◆ Work required ◆
Nothing in the data may be changed; retype all of it.

BEGIN Material for this task

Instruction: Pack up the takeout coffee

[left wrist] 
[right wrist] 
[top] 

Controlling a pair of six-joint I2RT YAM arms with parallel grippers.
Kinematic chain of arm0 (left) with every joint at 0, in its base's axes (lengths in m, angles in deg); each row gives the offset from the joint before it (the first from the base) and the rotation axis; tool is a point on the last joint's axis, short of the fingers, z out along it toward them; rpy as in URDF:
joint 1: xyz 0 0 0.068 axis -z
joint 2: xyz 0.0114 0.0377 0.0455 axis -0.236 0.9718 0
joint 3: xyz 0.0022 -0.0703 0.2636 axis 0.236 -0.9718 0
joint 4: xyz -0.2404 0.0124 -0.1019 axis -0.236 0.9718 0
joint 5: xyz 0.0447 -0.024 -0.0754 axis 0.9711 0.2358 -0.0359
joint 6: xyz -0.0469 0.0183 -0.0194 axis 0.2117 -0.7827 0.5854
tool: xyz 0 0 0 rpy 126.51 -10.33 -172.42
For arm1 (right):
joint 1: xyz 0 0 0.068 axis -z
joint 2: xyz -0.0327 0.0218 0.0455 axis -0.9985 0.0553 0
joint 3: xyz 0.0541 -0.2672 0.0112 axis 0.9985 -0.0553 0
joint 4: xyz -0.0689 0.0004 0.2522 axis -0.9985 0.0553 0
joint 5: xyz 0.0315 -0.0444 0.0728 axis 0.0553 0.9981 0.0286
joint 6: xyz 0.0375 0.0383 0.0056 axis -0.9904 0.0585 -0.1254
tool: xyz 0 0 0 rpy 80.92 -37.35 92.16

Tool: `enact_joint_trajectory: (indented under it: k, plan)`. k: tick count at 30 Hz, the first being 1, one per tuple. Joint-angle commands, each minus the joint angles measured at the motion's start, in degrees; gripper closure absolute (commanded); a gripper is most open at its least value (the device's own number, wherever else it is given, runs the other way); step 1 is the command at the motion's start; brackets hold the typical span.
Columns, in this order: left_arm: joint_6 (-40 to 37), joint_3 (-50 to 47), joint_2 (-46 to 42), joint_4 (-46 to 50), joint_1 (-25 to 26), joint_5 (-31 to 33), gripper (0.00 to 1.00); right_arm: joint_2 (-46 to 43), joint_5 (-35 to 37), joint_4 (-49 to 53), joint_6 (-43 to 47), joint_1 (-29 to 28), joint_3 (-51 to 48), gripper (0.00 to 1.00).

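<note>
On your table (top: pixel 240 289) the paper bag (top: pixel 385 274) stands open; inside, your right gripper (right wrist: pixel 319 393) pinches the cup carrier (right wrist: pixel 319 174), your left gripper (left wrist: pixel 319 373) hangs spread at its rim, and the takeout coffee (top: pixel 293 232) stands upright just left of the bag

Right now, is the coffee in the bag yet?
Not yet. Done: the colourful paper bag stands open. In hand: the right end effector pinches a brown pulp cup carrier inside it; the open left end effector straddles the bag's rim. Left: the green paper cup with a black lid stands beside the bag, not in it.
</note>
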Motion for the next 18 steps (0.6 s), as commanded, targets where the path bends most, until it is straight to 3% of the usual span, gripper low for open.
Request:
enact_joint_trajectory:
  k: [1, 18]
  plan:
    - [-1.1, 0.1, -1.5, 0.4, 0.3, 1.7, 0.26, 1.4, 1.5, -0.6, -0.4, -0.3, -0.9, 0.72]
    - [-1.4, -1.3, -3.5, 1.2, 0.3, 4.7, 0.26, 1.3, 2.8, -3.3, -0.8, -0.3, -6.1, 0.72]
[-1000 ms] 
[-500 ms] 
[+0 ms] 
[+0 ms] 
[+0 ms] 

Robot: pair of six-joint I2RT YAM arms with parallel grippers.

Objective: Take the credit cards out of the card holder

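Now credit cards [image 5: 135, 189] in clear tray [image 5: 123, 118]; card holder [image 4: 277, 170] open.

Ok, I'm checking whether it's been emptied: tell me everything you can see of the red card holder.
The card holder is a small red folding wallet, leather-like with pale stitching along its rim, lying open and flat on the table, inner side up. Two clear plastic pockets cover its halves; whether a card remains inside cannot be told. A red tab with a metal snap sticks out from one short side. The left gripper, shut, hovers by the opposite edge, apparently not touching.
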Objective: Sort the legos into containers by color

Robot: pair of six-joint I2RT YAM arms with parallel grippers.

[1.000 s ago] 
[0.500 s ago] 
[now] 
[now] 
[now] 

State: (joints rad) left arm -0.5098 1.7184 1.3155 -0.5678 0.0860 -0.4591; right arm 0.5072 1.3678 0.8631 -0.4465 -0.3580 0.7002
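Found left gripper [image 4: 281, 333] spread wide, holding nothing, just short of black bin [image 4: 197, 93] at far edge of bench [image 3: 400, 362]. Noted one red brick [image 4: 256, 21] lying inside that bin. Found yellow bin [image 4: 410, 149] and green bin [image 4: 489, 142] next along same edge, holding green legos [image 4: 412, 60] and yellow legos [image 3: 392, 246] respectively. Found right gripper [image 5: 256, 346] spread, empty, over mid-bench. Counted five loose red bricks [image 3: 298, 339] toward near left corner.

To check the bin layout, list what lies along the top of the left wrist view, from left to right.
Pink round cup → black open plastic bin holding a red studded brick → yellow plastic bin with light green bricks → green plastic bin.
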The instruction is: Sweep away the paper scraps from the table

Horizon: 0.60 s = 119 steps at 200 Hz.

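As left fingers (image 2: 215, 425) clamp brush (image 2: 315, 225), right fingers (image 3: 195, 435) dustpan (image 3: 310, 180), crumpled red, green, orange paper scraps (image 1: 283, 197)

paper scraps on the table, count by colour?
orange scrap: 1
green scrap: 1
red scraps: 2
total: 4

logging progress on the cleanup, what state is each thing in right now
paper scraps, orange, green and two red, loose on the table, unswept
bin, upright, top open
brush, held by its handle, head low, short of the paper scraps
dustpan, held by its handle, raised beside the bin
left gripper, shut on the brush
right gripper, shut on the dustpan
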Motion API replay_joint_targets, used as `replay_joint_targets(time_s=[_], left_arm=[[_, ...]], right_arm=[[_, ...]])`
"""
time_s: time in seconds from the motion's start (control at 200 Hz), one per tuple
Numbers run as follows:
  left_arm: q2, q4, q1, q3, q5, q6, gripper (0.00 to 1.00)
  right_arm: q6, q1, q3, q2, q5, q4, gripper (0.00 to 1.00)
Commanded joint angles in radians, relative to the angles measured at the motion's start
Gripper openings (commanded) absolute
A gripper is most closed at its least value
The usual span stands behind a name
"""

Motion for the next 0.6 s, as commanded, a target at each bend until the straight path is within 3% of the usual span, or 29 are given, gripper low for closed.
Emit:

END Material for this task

◆ Task result ◆
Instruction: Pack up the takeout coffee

[left wrist] 
[right wrist] 
[top] 

Controlling a pair of six-joint I2RT YAM arms with parallel grippers.
Kinematic chain of arm0 (left) with every joint at 0, in its base's axes (lengths in m, angles in deg); each row gives the offset from the joint before it (the first from the base) and the rotation axis; tool is a point on the last joint's axis, short of the fingers, z out along it toward them; rpy as in URDF:
joint 1: xyz 0 0 0.068 axis -z
joint 2: xyz 0.0114 0.0377 0.0455 axis -0.236 0.9718 0
joint 3: xyz 0.0022 -0.0703 0.2636 axis 0.236 -0.9718 0
joint 4: xyz -0.2404 0.0124 -0.1019 axis -0.236 0.9718 0
joint 5: xyz 0.0447 -0.024 -0.0754 axis 0.9711 0.2358 -0.0359
joint 6: xyz -0.0469 0.0183 -0.0194 axis 0.2117 -0.7827 0.5854
tool: xyz 0 0 0 rpy 126.51 -10.33 -172.42
For arm1 (right):
joint 1: xyz 0 0 0.068 axis -z
joint 2: xyz -0.0327 0.0218 0.0455 axis -0.9985 0.0553 0
joint 3: xyz 0.0541 -0.2672 0.0112 axis 0.9985 -0.0553 0
joint 4: xyz -0.0689 0.0004 0.2522 axis -0.9985 0.0553 0
joint 5: xyz 0.0315 -0.0444 0.0728 axis 0.0553 0.9981 0.0286
joint 6: xyz 0.0375 0.0383 0.0056 axis -0.9904 0.0585 -0.1254
tool: xyz 0 0 0 rpy 80.92 -37.35 92.16

Tool: `enact_joint_trajectory: (indented under it: k, plan)`. k: tick count at 30 Hz, the first being 1, one per tuple. Joint-angle commands, each minus the joint angles measured at the motion's start, in degrees; gripper closure absolute (commanded); a gripper is most open at its least value (the device's own number, wherever else it is given, runs the other way); step 1 is the command at the motion's start; brackets hold the typical span.
Columns, in this order: left_arm: joint_6 (-40 to 37), joint_3 (-50 to 47), joint_2 (-46 to 42), joint_4 (-46 to 50), joint_1 (-25 to 26), joint_5 (-31 to 33), gripper (0.00 to 1.00); right_arm: joint_2 (-46 to 43), joint_5 (-35 to 37), joint_4 (-49 to 53), joint_6 (-43 to 47), joint_1 (-29 to 28), joint_3 (-51 to 48), gripper (0.00 to 1.00).

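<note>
On your table (top: pixel 240 289) the paper bag (top: pixel 385 274) stands open; inside, your right gripper (right wrist: pixel 319 393) pinches the cup carrier (right wrist: pixel 319 174), your left gripper (left wrist: pixel 319 373) hangs spread at its rim, and the takeout coffee (top: pixel 293 232) stands upright just left of the bag

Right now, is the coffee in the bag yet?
Not yet. Done: the colourful paper bag stands open. In hand: the right end effector pinches a brown pulp cup carrier inside it; the open left end effector straddles the bag's rim. Left: the green paper cup with a black lid stands beside the bag, not in it.
</note>
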Motion for the next 18 steps (0.6 s), as commanded, targets where the path bends most, until it is straight to 3% of the usual span, gripper low for open.
Request:
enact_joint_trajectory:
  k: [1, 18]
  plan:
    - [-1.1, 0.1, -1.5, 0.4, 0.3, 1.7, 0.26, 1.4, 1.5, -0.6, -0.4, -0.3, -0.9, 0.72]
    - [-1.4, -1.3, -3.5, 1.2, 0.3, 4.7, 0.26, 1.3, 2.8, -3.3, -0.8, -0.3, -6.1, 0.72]
[-1000 ms] 
[-500 ms] 
[+0 ms] 
[+0 ms] 
[+0 ms] 

Robot: pair of six-joint I2RT YAM arms with parallel grippers.

Objective: Take the credit cards out of the card holder

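Now credit cards [image 5: 135, 189] in clear tray [image 5: 123, 118]; card holder [image 4: 277, 170] open.

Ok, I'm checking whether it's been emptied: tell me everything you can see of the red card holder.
The card holder is a small red folding wallet, leather-like with pale stitching along its rim, lying open and flat on the table, inner side up. Two clear plastic pockets cover its halves; whether a card remains inside cannot be told. A red tab with a metal snap sticks out from one short side. The left gripper, shut, hovers by the opposite edge, apparently not touching.
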Objective: Sort the legos into containers by color

Robot: pair of six-joint I2RT YAM arms with parallel grippers.

[1.000 s ago] 
[0.500 s ago] 
[now] 
[now] 
[now] 

State: (joints rad) left arm -0.5098 1.7184 1.3155 -0.5678 0.0860 -0.4591; right arm 0.5072 1.3678 0.8631 -0.4465 -0.3580 0.7002
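Found left gripper [image 4: 281, 333] spread wide, holding nothing, just short of black bin [image 4: 197, 93] at far edge of bench [image 3: 400, 362]. Noted one red brick [image 4: 256, 21] lying inside that bin. Found yellow bin [image 4: 410, 149] and green bin [image 4: 489, 142] next along same edge, holding green legos [image 4: 412, 60] and yellow legos [image 3: 392, 246] respectively. Found right gripper [image 5: 256, 346] spread, empty, over mid-bench. Counted five loose red bricks [image 3: 298, 339] toward near left corner.

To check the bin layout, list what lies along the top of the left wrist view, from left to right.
Pink round cup → black open plastic bin holding a red studded brick → yellow plastic bin with light green bricks → green plastic bin.
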The instruction is: Sweep away the paper scraps from the table

Horizon: 0.60 s = 119 steps at 200 Hz.

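As left fingers (image 2: 215, 425) clamp brush (image 2: 315, 225), right fingers (image 3: 195, 435) dustpan (image 3: 310, 180), crumpled red, green, orange paper scraps (image 1: 283, 197)

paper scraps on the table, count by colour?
orange scrap: 1
green scrap: 1
red scraps: 2
total: 4

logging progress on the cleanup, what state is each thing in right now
paper scraps, orange, green and two red, loose on the table, unswept
bin, upright, top open
brush, held by its handle, head low, short of the paper scraps
dustpan, held by its handle, raised beside the bin
left gripper, shut on the brush
right gripper, shut on the dustpan
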Motion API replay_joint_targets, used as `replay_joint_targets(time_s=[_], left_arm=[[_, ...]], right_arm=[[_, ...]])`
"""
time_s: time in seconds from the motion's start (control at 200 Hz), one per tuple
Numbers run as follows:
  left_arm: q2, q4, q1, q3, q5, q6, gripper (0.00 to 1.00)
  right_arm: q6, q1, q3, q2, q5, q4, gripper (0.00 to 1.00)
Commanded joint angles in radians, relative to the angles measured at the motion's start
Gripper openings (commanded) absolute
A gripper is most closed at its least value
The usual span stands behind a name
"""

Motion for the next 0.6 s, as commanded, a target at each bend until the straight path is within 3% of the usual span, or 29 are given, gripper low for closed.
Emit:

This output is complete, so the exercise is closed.